__EXERCISE DETAILS__
Will you return, word for word, only the lines from the top of the data below down to and including the one with "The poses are"?

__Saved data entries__
Start of Block

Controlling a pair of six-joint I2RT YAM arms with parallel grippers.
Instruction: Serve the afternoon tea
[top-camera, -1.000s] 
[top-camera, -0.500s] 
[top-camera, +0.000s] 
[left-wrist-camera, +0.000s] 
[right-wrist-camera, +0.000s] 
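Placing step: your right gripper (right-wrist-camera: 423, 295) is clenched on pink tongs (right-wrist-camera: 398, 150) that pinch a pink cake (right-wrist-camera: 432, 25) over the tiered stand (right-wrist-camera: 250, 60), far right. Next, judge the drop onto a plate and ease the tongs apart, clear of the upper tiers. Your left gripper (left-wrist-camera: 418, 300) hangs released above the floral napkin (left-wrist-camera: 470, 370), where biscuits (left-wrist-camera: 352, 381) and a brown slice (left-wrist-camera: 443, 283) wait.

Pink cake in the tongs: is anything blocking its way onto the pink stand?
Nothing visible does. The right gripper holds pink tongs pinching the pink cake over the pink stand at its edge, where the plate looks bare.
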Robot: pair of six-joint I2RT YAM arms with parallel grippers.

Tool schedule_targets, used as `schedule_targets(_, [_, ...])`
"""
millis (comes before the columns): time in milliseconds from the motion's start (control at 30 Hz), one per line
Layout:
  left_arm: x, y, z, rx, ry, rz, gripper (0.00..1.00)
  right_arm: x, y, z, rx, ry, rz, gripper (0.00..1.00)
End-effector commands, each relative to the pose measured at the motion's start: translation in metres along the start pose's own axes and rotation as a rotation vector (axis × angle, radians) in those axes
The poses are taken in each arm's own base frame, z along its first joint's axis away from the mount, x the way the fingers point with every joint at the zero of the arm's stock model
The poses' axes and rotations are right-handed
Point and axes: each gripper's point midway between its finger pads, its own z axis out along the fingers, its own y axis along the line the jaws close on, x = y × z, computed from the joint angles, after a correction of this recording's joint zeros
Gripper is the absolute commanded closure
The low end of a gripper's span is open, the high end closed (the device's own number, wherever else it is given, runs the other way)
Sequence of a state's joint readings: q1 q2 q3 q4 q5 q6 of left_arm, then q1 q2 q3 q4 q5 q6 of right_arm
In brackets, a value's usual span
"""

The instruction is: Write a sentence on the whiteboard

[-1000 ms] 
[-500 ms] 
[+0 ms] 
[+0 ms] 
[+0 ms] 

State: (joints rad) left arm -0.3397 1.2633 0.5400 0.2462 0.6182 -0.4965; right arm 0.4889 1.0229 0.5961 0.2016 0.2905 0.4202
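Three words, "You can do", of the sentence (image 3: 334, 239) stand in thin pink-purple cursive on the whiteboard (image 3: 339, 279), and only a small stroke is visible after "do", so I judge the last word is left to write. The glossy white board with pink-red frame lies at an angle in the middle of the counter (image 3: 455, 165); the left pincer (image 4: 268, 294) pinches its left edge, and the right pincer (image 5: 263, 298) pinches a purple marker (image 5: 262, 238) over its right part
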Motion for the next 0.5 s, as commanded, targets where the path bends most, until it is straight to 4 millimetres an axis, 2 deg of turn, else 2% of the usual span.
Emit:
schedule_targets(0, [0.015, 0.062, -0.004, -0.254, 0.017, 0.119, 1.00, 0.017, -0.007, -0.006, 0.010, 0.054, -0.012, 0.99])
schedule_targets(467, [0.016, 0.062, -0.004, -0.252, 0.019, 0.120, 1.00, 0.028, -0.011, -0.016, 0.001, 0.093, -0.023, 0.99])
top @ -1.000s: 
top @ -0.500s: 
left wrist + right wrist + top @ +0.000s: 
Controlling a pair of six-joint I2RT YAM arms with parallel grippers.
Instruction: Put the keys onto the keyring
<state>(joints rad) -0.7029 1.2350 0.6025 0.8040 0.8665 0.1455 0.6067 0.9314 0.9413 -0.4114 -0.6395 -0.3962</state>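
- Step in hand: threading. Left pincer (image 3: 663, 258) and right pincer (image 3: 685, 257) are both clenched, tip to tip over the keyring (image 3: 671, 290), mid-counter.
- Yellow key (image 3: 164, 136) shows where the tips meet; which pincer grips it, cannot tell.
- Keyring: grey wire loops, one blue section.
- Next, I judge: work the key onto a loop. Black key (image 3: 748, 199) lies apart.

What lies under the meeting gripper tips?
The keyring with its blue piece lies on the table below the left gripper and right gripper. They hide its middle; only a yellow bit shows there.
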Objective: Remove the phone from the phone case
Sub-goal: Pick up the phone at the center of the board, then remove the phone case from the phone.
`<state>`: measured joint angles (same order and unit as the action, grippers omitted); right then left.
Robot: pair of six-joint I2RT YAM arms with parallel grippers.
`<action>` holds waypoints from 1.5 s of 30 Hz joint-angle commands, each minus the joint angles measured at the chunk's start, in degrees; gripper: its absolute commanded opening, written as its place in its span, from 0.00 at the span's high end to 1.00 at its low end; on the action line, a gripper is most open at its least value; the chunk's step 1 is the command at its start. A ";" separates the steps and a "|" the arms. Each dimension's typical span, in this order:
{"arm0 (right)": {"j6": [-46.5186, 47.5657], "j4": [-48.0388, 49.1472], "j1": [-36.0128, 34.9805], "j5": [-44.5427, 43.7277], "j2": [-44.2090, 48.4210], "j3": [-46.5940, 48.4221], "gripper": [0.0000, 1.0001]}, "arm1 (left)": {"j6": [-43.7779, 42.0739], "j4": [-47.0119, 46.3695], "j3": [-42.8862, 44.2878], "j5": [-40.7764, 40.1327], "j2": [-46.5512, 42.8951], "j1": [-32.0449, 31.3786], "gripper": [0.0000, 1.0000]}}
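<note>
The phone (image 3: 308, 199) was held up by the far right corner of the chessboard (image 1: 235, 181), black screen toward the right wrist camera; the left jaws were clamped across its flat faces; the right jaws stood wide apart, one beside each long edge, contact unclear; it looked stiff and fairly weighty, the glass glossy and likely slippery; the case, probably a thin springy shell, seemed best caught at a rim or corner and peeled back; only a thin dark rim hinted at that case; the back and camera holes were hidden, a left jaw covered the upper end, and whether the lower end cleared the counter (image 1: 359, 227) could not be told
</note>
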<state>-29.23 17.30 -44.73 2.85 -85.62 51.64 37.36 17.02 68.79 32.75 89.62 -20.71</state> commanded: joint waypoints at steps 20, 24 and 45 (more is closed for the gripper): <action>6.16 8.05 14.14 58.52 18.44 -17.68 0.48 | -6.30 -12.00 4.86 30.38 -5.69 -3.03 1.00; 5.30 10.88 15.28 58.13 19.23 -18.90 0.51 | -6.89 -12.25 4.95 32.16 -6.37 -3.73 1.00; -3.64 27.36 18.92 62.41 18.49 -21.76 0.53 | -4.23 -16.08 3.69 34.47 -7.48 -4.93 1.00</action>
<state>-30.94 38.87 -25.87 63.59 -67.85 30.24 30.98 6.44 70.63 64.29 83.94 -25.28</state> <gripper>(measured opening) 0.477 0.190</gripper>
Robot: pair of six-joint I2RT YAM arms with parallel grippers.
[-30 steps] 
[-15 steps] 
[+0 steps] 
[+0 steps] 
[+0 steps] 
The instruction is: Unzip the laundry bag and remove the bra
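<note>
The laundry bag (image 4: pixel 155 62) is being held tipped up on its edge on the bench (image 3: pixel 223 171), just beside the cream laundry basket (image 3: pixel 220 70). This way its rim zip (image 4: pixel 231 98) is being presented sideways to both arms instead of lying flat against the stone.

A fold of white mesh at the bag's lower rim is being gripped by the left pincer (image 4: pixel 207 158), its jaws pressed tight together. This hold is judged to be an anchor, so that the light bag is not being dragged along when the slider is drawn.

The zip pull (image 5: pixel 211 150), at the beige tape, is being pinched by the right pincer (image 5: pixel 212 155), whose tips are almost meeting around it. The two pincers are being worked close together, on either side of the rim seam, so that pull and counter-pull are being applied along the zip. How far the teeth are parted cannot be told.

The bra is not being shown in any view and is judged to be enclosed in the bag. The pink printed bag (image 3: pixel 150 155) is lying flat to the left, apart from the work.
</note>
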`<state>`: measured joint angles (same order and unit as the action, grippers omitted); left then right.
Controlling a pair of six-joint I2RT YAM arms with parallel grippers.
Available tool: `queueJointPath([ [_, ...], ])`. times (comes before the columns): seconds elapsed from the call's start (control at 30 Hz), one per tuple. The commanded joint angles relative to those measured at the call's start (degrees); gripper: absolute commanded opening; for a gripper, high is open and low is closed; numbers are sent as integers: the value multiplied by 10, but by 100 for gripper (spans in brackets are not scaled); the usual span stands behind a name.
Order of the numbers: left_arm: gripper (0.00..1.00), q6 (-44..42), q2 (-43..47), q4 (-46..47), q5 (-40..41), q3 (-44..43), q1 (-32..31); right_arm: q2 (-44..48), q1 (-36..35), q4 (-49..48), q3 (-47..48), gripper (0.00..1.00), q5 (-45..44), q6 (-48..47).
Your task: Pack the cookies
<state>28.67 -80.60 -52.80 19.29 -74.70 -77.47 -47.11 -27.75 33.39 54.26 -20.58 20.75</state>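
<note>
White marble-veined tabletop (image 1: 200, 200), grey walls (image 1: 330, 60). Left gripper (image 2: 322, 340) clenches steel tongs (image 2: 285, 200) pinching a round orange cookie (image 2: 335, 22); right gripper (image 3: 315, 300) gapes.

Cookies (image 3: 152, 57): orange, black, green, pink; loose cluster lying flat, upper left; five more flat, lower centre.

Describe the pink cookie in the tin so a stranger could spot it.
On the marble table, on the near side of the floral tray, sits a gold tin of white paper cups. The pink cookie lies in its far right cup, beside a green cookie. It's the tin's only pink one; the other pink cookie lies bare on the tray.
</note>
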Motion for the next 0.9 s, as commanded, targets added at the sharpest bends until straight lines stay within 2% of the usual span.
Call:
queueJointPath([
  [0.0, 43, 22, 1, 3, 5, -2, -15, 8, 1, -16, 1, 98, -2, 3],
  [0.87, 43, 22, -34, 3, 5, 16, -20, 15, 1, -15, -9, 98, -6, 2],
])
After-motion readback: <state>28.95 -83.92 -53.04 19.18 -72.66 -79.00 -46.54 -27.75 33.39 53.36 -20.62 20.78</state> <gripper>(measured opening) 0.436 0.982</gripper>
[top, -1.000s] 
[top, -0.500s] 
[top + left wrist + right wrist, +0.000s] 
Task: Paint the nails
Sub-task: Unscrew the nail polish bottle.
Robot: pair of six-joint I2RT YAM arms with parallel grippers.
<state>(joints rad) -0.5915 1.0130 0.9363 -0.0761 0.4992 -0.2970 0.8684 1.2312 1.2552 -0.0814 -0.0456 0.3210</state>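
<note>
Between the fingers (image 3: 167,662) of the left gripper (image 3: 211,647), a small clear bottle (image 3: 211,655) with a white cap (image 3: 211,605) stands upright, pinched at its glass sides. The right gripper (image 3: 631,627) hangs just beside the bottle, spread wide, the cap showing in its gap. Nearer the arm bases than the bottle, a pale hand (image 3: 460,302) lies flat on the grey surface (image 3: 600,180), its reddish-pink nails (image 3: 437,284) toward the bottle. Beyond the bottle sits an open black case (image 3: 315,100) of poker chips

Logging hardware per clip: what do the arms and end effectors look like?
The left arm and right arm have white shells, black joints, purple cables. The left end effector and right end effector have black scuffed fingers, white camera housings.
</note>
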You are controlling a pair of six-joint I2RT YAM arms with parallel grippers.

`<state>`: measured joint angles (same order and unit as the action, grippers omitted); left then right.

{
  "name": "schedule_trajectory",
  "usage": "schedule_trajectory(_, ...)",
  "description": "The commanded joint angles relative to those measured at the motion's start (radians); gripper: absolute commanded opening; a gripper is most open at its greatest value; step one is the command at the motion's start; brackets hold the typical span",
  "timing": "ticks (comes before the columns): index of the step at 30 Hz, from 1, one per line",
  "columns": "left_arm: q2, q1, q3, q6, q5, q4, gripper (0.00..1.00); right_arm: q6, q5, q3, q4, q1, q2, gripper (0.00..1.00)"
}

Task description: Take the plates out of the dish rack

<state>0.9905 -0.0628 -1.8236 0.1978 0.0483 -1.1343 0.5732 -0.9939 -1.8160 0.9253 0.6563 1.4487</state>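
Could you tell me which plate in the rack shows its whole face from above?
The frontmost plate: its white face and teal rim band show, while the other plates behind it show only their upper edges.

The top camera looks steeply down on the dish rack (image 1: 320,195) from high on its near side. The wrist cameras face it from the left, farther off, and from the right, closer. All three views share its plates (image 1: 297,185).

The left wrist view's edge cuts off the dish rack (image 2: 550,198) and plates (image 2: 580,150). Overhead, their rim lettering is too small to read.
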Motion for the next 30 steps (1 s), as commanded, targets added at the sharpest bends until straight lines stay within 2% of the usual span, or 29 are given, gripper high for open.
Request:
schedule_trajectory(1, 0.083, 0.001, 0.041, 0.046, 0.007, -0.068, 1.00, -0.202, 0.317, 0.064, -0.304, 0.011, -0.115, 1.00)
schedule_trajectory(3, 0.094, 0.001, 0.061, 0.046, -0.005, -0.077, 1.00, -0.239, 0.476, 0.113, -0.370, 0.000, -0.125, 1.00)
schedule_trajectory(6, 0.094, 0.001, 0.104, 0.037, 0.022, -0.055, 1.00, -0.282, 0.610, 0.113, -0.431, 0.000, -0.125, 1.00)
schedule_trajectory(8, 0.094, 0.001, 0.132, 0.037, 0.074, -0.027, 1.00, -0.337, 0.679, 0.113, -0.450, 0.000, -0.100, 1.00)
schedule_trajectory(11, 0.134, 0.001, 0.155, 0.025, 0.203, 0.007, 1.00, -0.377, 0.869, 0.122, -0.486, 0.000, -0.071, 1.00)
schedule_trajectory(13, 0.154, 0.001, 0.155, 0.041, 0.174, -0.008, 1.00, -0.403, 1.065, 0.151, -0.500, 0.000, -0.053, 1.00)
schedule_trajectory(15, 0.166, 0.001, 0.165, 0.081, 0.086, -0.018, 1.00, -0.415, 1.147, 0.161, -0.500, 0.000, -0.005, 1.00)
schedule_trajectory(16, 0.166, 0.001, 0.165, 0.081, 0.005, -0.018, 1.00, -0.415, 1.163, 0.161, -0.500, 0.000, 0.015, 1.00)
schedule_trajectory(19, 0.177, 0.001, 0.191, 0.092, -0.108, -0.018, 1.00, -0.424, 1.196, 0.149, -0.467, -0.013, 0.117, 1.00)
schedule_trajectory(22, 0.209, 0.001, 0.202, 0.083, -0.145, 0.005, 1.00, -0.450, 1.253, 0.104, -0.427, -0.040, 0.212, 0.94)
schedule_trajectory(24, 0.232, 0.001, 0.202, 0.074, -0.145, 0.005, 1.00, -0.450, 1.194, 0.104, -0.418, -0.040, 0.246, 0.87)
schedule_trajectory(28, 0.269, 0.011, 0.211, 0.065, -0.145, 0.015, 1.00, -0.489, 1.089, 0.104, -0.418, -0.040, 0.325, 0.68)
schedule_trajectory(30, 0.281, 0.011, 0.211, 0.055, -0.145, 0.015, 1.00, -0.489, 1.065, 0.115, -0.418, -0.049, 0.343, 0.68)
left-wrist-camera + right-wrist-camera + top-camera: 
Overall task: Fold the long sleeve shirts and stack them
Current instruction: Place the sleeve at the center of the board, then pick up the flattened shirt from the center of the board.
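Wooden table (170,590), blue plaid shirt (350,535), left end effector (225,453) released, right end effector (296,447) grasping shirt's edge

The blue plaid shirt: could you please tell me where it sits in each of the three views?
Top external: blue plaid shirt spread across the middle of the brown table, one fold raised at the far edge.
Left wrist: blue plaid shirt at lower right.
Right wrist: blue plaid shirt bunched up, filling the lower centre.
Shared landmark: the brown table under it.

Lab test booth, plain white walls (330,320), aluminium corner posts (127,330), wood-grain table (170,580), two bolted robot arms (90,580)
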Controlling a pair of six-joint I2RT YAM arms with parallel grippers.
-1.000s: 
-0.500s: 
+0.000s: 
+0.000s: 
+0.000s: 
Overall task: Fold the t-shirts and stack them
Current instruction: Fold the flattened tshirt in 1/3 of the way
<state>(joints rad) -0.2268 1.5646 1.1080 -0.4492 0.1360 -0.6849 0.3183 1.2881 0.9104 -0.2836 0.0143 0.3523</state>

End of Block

__REPLY__
Controlling a pair of six-joint I2RT YAM arms with parallel grippers.
Instruction: Serve the afternoon tea
[top-camera, -1.000s] 
[top-camera, -0.500s] 
[top-camera, +0.000s] 
[left-wrist-camera, +0.000s] 
[right-wrist-camera, +0.000s] 
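Placing step: your right gripper (right-wrist-camera: 423, 295) is clenched on pink tongs (right-wrist-camera: 398, 150) that pinch a pink cake (right-wrist-camera: 432, 25) over the tiered stand (right-wrist-camera: 250, 60), far right. Next, judge the drop onto a plate and ease the tongs apart, clear of the upper tiers. Your left gripper (left-wrist-camera: 418, 300) hangs released above the floral napkin (left-wrist-camera: 470, 370), where biscuits (left-wrist-camera: 352, 381) and a brown slice (left-wrist-camera: 443, 283) wait.

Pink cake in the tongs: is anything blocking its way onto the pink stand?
Nothing visible does. The right gripper holds pink tongs pinching the pink cake over the pink stand at its edge, where the plate looks bare.
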Robot: pair of six-joint I2RT YAM arms with parallel grippers.

Tool schedule_targets, used as `schedule_targets(_, [_, ...])`
"""
millis (comes before the columns): time in milliseconds from the motion's start (control at 30 Hz), one per line
Layout:
  left_arm: x, y, z, rx, ry, rz, gripper (0.00..1.00)
  right_arm: x, y, z, rx, ry, rz, gripper (0.00..1.00)
End-effector commands, each relative to the pose measured at the motion's start: translation in metres along the start pose's own axes and rotation as a rotation vector (axis × angle, radians) in those axes
The poses are taken in each arm's own base frame, z along its first joint's axis away from the mount, x the way the fingers point with every joint at the zero of the arm's stock model

Nothing remains to be added to the response.